What should come back is the data below, word for word, minus any picture.

┄┄┄┄┄┄┄┄┄┄

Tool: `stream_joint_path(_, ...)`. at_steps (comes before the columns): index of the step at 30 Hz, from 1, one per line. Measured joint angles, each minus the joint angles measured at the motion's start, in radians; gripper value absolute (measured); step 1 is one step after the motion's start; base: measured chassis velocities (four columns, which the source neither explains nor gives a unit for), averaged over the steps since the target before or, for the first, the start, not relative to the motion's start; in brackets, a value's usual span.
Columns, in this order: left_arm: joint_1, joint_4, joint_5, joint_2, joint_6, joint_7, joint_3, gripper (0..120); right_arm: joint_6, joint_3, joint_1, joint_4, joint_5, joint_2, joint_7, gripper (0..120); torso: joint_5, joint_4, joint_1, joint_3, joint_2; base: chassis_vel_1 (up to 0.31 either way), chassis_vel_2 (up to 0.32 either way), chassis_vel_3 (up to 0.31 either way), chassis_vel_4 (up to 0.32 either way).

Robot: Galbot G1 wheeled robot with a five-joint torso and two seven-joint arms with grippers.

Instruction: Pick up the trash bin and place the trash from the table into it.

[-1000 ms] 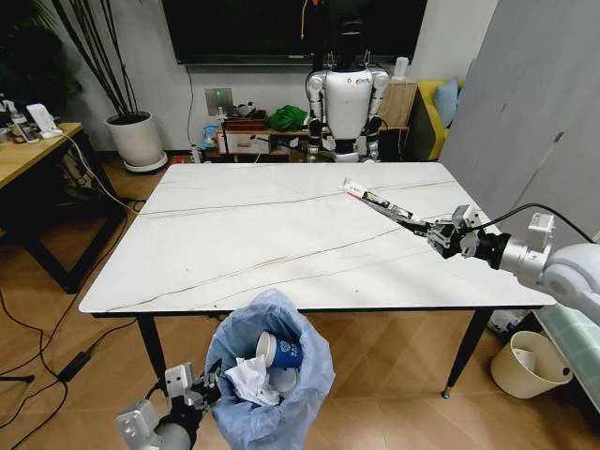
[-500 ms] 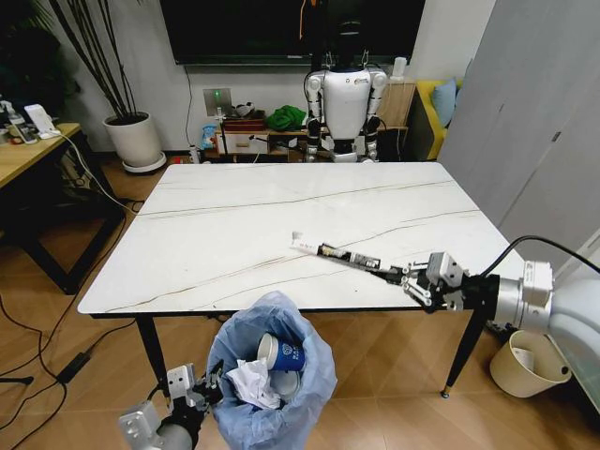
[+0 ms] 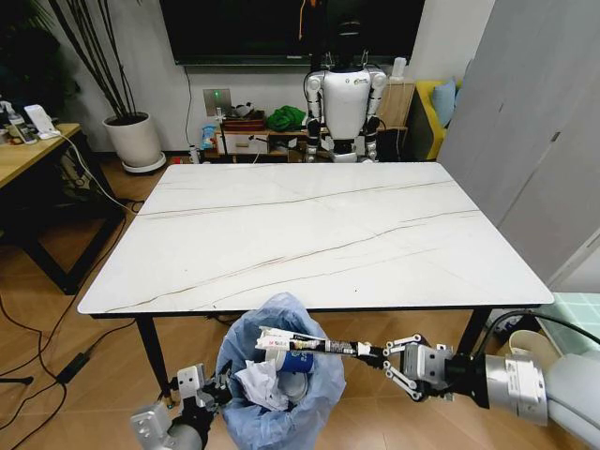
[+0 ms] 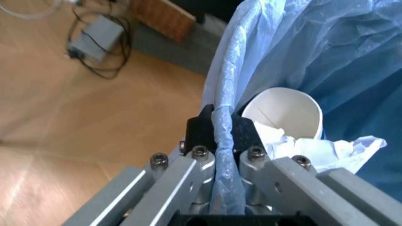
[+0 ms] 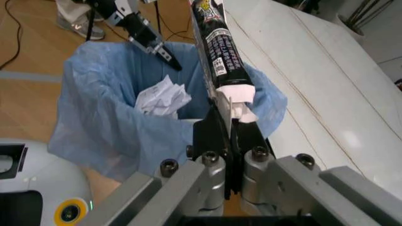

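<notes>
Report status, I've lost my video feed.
Left gripper shut on trash bin rim. Right gripper shut on printed tube, tip over bin. Table bare, nothing blocking.

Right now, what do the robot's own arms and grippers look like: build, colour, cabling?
Both grippers are alike: the left gripper and the right gripper have silver-grey metal finger links joined by dark hex screws, ending in black pads. In the head view the right gripper sits on a black wrist collar and a thick silver-and-white forearm with a black cable looping along it.
</notes>
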Motion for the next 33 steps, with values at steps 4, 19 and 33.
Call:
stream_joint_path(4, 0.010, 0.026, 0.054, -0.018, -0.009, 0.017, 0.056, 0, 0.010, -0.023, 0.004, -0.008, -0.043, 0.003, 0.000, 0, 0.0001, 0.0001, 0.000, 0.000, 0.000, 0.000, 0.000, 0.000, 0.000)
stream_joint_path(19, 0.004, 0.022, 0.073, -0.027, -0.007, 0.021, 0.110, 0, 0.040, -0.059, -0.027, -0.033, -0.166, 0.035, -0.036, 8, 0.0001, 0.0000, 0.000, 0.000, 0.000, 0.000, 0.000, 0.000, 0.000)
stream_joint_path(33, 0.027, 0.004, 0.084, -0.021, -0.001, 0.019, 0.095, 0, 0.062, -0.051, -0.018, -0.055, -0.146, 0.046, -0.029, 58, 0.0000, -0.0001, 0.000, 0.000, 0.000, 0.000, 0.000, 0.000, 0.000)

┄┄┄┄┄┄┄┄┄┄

WRITTEN REPLY —
Tool: `stream_joint_path(_, ...)`. at_steps (comes before the columns): index of the step at 30 Hz, from 1, one per line. Measured joint angles, each minus the joint angles measured at the motion's start, in radians; gripper value absolute (measured); step 1 is one step after the motion's start; base: measured chassis velocities (four columns, which the source neither explains nor gives a unit for), averaged over the steps since the target before or, for the first, the start, not relative to the motion's start; in brackets, a value's usual span.
Columns, in this order: left_arm: joint_1, joint_4, joint_5, joint_2, joint_6, joint_7, joint_3, gripper (0..120); right_arm: joint_6, joint_3, joint_1, joint_4, joint_5, joint_2, joint_7, gripper (0..120); torso: joint_5, joint_4, joint_1, joint_3, joint_2; base: chassis_vel_1 (up to 0.31 either way), chassis_vel_2 (up to 0.32 either way), chassis_vel_3 (up to 0.31 either way), chassis_vel_4 (up to 0.32 either way).

Robot: Galbot G1 wheeled robot with a five-joint torso and two seven-joint arms with grippers.

Instruction: Pick up the trash bin and place the trash from the table into it.

[-1000 ms] 
[-500 ms] 
[+0 ms] 
[+0 ms] 
[+0 ms] 

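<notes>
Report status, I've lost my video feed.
Left gripper shut on trash bin rim. Right gripper shut on printed tube, tip over bin. Table bare, nothing blocking.

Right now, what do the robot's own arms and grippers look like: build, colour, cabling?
Both grippers are alike: the left gripper and the right gripper have silver-grey metal finger links joined by dark hex screws, ending in black pads. In the head view the right gripper sits on a black wrist collar and a thick silver-and-white forearm with a black cable looping along it.
</notes>
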Motion for the next 33 steps, with values at steps 4, 19 and 33.
Call:
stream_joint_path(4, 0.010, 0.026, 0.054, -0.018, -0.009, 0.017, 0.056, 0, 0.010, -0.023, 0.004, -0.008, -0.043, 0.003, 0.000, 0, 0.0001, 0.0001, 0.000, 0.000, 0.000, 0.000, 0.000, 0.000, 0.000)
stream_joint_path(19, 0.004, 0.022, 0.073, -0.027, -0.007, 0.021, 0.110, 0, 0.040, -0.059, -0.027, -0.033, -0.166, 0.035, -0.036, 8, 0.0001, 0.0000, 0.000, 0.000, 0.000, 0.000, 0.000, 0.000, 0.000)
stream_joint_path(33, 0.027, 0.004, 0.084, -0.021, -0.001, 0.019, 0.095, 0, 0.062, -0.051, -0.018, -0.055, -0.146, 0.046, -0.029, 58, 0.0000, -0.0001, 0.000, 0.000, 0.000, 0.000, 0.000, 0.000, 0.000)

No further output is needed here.